### WHAT IS NEEDED
Because the lines must stay identical, write out the data without changing anything.

### DATASET CONTENT
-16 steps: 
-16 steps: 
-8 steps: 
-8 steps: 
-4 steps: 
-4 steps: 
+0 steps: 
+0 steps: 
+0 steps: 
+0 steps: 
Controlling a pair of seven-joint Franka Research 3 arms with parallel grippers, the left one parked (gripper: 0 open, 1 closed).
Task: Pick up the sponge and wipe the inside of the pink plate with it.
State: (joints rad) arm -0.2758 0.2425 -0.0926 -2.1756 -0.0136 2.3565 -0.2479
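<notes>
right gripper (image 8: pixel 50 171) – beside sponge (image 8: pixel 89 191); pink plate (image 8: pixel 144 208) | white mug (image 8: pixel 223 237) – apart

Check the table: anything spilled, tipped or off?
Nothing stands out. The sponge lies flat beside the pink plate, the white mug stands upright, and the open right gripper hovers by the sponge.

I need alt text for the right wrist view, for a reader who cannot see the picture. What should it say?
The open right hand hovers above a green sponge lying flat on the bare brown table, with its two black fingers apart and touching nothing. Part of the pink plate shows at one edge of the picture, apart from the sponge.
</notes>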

### SOLVED PROBLEM
-16 steps: 
-16 steps: 
-8 steps: 
-8 steps: 
-4 steps: 
-4 steps: 
+0 steps: 
+0 steps: 
+0 steps: 
+0 steps: 
Controlling a pair of seven-joint Franka Research 3 arms with parallel grippers, the left one parked (gripper: 0 open, 1 closed).
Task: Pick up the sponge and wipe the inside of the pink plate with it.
State: (joints rad) arm -0.2758 0.2425 -0.0926 -2.1756 -0.0136 2.3565 -0.2479
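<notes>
right gripper (image 8: pixel 50 171) – beside sponge (image 8: pixel 89 191); pink plate (image 8: pixel 144 208) | white mug (image 8: pixel 223 237) – apart

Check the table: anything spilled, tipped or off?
Nothing stands out. The sponge lies flat beside the pink plate, the white mug stands upright, and the open right gripper hovers by the sponge.

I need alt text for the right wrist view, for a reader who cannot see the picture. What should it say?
The open right hand hovers above a green sponge lying flat on the bare brown table, with its two black fingers apart and touching nothing. Part of the pink plate shows at one edge of the picture, apart from the sponge.
</notes>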

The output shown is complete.